→ **What the task asks**
Look through the data below for the line with "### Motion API", and transcribe it exactly together with each line after it up to and including the line with "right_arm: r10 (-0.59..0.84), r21". Give nothing else.

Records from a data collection
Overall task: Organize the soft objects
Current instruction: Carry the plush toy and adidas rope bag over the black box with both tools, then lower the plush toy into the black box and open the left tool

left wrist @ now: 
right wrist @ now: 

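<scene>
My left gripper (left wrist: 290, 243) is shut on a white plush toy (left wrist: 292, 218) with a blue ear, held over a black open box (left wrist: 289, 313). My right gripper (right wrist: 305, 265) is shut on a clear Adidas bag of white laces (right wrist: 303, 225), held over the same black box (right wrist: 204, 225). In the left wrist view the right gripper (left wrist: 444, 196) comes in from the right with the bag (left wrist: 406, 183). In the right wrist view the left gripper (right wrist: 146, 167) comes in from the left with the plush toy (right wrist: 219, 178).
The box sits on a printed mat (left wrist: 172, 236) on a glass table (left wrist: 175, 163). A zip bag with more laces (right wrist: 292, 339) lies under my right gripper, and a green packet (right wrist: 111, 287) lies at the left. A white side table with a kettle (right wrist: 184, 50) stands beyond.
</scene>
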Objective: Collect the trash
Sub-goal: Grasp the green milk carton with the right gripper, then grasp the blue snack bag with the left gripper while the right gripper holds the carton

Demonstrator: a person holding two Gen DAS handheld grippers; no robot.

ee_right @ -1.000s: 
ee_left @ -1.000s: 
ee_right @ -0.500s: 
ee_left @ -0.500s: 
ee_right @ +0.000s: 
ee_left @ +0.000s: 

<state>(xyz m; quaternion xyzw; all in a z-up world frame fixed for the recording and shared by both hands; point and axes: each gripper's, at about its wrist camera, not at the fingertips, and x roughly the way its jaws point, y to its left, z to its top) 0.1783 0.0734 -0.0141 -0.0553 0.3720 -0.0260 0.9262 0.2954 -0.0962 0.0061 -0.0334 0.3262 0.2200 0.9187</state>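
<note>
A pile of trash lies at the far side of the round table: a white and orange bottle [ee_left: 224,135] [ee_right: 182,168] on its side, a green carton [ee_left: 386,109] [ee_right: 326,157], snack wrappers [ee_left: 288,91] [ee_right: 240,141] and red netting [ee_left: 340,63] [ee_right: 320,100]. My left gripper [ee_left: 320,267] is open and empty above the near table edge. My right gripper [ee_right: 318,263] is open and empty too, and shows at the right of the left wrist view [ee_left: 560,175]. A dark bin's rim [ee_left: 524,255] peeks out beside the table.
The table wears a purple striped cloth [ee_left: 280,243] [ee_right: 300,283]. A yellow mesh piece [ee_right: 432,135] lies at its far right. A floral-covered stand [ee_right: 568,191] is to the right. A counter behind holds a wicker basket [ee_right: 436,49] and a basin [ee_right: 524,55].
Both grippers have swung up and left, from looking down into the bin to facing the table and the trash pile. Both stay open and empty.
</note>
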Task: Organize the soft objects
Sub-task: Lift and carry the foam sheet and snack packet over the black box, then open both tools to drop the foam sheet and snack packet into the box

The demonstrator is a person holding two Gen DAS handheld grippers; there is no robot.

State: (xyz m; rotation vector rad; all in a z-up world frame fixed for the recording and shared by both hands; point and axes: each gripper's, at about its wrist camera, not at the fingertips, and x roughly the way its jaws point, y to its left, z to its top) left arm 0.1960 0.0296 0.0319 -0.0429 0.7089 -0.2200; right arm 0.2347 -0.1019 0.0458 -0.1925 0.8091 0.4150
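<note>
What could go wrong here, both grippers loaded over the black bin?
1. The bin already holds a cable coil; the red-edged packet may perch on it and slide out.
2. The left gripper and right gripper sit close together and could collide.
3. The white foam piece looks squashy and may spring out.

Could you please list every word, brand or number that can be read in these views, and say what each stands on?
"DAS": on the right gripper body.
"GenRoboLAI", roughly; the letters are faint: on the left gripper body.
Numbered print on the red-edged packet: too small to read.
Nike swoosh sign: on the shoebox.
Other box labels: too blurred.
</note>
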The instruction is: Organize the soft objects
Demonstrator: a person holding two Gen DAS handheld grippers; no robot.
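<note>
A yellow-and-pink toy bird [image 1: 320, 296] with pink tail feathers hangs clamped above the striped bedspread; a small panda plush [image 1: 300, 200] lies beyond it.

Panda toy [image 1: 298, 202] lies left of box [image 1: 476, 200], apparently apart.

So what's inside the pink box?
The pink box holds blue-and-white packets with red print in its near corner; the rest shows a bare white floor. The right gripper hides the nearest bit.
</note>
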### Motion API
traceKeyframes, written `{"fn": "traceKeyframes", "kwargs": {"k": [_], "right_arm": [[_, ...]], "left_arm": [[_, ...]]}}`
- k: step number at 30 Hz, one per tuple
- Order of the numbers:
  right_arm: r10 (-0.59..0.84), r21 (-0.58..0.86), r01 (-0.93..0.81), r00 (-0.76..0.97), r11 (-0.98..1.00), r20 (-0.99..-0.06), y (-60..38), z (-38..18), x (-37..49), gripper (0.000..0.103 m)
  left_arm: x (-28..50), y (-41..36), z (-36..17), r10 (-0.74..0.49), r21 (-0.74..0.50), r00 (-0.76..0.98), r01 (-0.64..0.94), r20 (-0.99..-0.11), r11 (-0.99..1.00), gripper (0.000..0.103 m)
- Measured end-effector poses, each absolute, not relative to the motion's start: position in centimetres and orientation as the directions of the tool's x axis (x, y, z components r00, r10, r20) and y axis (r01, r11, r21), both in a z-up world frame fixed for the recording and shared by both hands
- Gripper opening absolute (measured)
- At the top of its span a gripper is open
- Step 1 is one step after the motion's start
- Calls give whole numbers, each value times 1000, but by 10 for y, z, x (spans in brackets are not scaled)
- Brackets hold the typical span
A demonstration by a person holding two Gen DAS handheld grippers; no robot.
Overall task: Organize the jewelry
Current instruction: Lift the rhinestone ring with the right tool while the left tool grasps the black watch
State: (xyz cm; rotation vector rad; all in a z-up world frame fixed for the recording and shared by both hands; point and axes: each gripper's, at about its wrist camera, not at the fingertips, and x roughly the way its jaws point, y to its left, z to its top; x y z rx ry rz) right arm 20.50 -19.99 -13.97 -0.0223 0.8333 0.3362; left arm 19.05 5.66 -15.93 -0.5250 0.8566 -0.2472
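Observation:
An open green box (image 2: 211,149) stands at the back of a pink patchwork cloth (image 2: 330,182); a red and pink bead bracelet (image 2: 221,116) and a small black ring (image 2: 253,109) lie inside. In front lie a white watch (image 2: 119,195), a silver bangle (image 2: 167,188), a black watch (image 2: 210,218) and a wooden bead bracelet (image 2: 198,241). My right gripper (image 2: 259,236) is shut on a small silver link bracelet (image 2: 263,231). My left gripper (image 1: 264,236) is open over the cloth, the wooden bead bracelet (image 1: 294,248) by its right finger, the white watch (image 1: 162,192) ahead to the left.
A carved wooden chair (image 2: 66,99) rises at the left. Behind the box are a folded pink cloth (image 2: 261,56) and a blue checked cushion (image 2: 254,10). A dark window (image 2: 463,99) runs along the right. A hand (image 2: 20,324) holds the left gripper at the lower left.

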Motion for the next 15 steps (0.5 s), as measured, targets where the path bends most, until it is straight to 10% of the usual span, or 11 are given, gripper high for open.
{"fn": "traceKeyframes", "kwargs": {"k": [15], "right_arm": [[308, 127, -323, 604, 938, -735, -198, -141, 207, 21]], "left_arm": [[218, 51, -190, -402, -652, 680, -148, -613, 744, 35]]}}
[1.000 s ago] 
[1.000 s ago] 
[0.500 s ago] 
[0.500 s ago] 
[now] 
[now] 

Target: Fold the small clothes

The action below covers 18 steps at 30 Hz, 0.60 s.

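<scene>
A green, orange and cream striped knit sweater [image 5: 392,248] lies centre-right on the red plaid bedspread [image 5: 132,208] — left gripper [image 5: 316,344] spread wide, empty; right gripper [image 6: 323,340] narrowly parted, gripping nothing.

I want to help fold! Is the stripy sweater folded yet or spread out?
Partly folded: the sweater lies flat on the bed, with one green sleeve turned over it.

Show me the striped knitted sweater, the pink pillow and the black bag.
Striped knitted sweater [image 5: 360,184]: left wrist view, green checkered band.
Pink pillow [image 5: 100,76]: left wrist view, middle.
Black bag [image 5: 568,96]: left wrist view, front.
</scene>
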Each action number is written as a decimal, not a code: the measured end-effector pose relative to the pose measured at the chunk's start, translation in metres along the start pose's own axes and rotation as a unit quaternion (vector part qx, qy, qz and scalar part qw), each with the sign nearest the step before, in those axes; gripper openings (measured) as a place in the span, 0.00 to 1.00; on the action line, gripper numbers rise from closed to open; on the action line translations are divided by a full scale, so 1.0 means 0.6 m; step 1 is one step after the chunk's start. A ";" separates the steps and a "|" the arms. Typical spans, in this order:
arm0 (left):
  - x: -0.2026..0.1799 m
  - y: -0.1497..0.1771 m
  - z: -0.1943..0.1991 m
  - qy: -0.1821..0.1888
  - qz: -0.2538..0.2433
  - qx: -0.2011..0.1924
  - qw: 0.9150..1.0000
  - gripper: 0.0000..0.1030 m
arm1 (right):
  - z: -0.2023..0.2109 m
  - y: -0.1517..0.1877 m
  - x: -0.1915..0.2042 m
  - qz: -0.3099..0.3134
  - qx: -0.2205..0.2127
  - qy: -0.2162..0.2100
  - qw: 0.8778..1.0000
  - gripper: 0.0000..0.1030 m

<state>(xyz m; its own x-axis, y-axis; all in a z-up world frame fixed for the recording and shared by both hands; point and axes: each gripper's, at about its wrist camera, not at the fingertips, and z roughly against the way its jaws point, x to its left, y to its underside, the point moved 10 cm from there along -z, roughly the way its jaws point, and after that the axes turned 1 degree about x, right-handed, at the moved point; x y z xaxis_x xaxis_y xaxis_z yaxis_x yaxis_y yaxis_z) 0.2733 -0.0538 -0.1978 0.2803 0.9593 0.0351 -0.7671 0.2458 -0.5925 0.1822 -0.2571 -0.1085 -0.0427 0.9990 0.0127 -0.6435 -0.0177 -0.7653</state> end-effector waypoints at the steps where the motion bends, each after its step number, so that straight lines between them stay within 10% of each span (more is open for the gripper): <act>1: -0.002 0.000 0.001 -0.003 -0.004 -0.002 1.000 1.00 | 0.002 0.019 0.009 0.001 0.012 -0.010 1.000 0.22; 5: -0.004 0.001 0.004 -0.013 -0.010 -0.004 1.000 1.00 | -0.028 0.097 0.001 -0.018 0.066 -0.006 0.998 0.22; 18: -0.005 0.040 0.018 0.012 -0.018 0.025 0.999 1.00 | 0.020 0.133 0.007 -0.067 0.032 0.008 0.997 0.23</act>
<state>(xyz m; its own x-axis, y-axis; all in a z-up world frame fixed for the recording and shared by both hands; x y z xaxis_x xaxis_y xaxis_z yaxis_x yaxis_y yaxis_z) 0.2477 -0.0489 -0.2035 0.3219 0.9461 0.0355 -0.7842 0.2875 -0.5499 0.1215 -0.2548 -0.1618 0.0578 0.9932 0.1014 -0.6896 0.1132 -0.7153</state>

→ **Answer area**
### Motion API
traceKeyframes, written `{"fn": "traceKeyframes", "kwargs": {"k": [_], "right_arm": [[_, ...]], "left_arm": [[_, ...]]}}`
- k: step number at 30 Hz, one per tuple
- Order of the numbers:
  right_arm: r10 (-0.59..0.84), r21 (-0.58..0.86), r01 (-0.93..0.81), r00 (-0.76..0.97), r11 (-0.98..1.00), r20 (-0.99..-0.06), y (-60..38), z (-38..18), x (-37..49), gripper (0.000..0.103 m)

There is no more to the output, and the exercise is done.